Assignment:
Count the lines of data below that include "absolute". Provide only the number.

Records from a collection:
== Segment start ==

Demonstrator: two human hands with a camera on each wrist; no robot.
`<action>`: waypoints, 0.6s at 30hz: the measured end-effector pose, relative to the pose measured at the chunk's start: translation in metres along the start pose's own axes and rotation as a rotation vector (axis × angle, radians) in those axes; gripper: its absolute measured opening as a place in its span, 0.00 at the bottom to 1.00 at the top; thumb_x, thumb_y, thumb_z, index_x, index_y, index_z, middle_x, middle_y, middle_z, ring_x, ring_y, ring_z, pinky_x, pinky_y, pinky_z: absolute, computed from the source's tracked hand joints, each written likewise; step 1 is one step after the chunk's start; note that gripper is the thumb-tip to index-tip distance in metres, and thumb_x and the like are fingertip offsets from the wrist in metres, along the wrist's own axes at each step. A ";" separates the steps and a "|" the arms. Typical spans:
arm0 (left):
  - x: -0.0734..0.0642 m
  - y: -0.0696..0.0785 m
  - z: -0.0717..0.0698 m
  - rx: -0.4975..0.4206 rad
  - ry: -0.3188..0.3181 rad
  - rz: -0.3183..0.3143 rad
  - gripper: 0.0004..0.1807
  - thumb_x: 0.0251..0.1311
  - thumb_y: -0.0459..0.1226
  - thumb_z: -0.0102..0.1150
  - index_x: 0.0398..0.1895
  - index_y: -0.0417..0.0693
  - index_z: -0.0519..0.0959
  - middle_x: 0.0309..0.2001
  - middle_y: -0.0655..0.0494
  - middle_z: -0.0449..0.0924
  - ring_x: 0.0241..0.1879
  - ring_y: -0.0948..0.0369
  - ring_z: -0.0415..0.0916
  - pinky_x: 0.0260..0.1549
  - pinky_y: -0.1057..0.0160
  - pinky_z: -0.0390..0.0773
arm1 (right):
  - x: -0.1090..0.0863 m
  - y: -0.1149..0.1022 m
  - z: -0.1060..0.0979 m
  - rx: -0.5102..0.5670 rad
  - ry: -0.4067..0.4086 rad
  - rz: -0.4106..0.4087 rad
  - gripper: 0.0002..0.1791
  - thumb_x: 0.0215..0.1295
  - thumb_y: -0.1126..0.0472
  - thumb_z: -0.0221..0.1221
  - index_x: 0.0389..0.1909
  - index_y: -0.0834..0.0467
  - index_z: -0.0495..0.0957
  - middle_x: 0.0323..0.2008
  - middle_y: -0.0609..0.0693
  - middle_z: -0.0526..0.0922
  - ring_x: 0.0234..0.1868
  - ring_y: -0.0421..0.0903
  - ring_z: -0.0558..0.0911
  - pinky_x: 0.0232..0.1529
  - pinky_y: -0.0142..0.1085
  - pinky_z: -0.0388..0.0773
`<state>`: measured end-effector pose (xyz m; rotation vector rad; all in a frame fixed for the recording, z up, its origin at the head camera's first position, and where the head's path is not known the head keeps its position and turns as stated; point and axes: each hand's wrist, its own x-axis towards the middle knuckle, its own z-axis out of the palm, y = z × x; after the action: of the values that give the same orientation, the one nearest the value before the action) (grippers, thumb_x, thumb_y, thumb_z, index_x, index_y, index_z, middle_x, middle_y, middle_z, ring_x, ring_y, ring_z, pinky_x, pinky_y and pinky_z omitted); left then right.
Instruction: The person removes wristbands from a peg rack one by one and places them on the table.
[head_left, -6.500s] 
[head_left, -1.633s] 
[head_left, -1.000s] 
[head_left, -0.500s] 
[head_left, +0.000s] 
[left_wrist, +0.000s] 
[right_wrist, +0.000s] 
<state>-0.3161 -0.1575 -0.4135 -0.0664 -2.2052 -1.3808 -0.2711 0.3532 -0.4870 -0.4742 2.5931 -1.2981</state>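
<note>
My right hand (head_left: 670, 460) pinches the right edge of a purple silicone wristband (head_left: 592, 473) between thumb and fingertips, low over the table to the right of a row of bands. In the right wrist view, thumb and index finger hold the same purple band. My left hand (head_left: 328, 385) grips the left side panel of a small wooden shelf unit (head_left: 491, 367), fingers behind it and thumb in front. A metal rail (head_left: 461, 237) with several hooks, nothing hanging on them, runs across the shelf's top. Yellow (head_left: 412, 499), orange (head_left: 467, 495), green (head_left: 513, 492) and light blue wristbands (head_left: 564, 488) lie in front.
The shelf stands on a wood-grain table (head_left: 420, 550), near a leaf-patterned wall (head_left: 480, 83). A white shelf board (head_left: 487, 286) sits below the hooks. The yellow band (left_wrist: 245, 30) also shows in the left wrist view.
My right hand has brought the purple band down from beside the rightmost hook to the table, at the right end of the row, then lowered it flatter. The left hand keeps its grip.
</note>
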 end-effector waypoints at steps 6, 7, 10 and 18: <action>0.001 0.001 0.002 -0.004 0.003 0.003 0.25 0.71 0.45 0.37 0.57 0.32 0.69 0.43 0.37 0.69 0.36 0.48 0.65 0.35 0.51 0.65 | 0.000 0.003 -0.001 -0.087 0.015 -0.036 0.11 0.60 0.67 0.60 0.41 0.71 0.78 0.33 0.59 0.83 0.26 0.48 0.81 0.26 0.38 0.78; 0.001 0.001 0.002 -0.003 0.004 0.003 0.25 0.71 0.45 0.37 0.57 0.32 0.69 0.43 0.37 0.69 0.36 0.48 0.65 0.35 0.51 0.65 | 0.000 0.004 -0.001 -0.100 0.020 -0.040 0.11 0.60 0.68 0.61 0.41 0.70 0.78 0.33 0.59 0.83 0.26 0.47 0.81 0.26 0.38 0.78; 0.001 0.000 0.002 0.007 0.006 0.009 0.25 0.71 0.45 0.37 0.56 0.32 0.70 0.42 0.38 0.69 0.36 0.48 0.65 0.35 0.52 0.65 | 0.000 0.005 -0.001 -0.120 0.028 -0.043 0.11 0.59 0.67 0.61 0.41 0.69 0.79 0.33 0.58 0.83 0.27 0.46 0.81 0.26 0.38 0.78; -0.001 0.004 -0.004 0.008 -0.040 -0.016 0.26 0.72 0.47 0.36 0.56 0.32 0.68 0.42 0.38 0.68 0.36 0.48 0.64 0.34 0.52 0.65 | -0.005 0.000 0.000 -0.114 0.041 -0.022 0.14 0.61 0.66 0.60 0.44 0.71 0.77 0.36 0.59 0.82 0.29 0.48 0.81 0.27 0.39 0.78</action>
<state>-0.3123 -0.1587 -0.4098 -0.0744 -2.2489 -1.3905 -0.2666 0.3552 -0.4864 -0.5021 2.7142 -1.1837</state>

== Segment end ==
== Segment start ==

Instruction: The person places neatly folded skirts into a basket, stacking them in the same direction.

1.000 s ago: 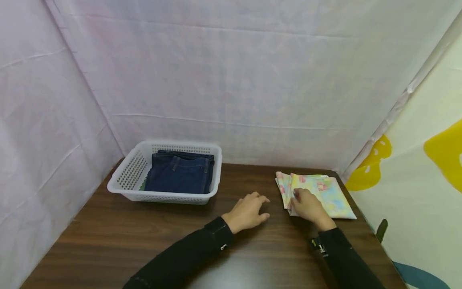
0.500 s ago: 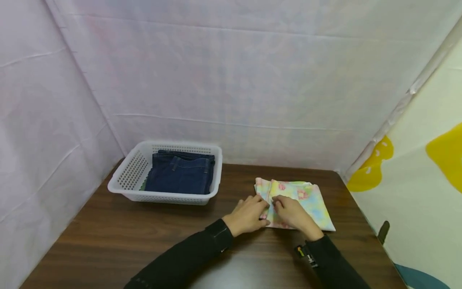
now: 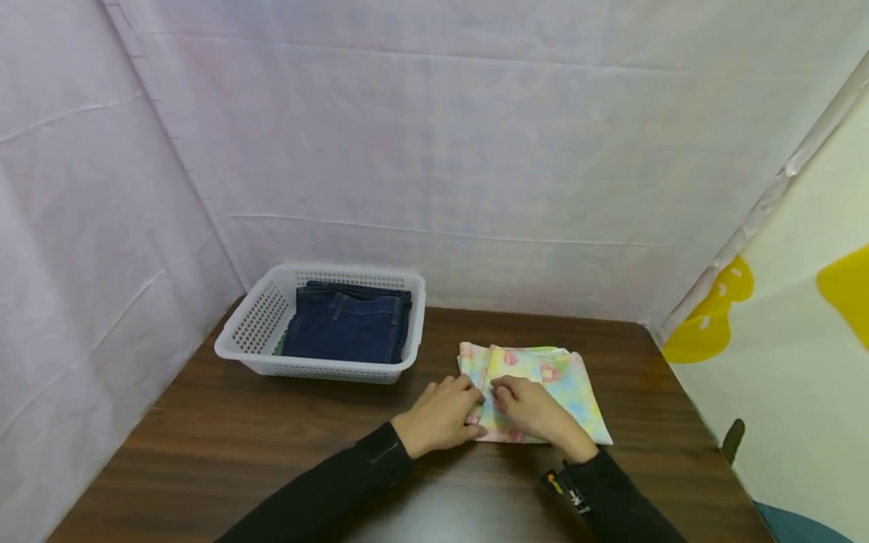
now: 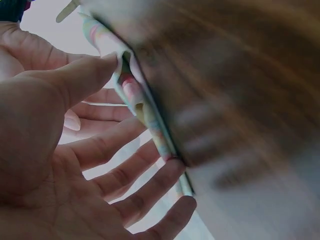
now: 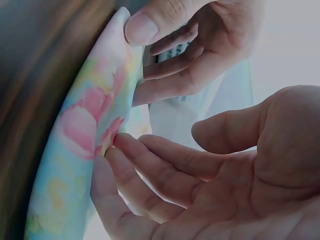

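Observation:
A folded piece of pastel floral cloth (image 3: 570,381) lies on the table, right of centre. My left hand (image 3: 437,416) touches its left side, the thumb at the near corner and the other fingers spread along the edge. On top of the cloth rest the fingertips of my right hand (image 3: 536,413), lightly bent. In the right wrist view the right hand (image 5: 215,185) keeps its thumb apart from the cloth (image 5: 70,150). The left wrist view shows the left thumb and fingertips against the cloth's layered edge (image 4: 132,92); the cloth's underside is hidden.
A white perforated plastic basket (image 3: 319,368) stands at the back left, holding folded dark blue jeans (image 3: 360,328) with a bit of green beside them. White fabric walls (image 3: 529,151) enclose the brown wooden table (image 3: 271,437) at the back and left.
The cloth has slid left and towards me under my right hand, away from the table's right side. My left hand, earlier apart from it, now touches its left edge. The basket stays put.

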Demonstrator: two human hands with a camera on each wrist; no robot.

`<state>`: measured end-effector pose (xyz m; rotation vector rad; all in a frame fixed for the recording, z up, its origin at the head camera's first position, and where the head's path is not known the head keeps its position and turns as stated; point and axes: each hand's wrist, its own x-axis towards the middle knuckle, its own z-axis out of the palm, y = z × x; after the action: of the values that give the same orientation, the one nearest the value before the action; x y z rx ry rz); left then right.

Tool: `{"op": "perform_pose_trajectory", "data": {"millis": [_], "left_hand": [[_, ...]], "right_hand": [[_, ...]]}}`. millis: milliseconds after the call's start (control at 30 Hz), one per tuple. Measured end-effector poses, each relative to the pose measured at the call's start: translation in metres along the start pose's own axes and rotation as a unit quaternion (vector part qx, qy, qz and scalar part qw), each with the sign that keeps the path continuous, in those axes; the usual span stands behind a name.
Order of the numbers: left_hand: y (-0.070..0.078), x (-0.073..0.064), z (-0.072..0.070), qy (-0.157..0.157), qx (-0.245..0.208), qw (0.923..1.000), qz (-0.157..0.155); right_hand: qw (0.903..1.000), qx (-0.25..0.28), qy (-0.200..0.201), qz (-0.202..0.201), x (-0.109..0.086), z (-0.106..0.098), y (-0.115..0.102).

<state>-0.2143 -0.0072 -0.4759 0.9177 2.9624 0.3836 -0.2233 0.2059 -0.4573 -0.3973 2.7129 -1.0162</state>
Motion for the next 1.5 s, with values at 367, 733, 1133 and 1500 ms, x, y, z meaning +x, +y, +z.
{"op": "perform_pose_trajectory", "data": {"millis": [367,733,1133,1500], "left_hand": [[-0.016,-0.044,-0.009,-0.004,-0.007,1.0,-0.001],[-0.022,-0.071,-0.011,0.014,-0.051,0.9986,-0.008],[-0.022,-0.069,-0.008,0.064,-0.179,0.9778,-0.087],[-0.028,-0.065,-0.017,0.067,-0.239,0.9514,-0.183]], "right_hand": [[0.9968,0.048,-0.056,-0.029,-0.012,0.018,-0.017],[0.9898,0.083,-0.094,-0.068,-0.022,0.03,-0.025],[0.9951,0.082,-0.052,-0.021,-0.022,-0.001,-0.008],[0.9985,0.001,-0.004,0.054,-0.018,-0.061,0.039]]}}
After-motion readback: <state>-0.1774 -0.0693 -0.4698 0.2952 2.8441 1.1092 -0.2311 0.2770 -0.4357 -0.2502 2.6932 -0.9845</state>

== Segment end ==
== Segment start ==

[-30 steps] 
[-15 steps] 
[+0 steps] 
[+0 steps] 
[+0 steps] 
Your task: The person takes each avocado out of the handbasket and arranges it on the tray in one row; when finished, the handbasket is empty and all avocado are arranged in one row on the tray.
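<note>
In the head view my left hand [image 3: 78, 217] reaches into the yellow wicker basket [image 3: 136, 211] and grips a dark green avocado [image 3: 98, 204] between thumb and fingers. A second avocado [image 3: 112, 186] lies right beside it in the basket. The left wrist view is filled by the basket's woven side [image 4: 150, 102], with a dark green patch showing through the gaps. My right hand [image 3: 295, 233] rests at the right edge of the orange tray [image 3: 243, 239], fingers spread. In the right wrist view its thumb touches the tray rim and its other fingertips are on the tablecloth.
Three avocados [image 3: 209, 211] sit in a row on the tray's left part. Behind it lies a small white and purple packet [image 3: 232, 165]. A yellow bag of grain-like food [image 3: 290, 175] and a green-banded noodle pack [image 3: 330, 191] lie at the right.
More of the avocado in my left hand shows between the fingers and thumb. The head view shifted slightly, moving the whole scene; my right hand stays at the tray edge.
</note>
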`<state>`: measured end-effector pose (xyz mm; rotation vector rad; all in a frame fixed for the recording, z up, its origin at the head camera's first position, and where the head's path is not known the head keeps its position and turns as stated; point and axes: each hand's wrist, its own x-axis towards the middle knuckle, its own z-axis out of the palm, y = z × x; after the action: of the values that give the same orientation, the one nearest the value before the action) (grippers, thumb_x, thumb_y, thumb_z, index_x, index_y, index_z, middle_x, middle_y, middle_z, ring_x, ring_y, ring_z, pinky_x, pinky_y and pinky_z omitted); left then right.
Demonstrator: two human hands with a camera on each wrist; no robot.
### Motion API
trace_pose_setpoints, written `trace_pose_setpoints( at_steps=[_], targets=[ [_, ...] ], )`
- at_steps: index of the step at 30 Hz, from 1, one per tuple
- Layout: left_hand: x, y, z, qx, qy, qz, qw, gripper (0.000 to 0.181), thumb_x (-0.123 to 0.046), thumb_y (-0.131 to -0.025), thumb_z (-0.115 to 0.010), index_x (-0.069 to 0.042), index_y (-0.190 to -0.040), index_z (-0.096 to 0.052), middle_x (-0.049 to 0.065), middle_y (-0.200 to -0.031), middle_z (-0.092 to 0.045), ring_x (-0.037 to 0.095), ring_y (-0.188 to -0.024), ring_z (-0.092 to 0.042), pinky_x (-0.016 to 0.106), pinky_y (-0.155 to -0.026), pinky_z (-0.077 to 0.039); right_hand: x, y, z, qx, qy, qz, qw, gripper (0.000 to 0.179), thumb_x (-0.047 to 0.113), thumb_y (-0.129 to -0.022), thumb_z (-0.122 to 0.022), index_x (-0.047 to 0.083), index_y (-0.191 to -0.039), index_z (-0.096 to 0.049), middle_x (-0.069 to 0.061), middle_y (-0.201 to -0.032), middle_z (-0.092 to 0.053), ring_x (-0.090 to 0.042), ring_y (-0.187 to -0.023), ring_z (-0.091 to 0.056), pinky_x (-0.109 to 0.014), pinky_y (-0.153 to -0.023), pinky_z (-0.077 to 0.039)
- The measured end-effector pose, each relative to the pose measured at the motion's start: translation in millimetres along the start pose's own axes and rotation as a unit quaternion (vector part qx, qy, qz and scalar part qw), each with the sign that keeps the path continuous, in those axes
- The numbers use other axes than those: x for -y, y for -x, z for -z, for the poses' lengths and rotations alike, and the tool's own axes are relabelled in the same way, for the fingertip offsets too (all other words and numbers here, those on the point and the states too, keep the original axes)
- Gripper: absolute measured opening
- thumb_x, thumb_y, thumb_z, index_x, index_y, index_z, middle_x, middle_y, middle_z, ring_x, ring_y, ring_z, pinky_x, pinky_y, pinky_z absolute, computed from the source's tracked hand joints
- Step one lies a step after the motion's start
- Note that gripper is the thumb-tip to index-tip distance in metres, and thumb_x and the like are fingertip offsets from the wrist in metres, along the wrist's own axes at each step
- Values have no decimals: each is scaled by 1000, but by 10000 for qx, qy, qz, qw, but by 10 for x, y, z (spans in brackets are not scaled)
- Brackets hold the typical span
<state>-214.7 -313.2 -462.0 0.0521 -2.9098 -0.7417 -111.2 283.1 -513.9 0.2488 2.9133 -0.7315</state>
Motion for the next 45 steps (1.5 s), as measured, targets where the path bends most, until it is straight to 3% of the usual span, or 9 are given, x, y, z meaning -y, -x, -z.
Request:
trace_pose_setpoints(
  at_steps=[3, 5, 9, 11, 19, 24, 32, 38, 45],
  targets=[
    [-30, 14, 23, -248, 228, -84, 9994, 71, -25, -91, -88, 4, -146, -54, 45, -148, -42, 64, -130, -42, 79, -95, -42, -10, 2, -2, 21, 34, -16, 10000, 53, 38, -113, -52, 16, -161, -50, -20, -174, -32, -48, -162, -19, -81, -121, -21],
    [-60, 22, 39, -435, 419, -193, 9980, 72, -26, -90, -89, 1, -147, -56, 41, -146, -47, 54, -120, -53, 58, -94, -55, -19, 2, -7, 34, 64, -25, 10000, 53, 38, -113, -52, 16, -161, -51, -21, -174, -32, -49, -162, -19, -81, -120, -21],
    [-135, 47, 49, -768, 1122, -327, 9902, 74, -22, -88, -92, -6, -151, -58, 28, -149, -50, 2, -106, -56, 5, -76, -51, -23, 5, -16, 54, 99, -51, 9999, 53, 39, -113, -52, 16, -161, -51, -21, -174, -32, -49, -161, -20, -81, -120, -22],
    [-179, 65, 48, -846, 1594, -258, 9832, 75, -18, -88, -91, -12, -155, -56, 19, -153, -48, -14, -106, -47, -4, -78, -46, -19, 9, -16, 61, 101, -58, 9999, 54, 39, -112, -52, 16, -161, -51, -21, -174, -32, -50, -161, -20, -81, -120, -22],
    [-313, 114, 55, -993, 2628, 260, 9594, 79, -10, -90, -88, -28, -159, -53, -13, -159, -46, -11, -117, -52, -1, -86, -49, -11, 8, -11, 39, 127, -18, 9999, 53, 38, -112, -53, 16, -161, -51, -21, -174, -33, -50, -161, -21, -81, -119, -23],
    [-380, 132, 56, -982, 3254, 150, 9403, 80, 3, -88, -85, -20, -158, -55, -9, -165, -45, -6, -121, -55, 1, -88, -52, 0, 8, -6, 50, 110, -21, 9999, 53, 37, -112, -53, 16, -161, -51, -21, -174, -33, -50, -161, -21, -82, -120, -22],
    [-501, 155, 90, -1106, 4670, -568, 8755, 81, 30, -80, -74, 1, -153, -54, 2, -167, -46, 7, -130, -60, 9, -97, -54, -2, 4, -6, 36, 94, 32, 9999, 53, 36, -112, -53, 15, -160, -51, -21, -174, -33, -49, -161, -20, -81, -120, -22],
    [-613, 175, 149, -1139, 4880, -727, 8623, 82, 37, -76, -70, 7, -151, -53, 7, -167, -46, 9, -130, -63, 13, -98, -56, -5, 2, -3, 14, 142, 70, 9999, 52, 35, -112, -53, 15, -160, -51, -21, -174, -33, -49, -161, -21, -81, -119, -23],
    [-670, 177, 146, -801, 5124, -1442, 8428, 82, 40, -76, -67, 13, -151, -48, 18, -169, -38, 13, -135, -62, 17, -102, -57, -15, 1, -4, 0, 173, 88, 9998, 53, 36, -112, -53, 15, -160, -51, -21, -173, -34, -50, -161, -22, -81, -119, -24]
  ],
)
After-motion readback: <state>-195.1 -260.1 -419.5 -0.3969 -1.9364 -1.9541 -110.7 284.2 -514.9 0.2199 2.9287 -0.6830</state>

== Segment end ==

Solution to the exercise:
3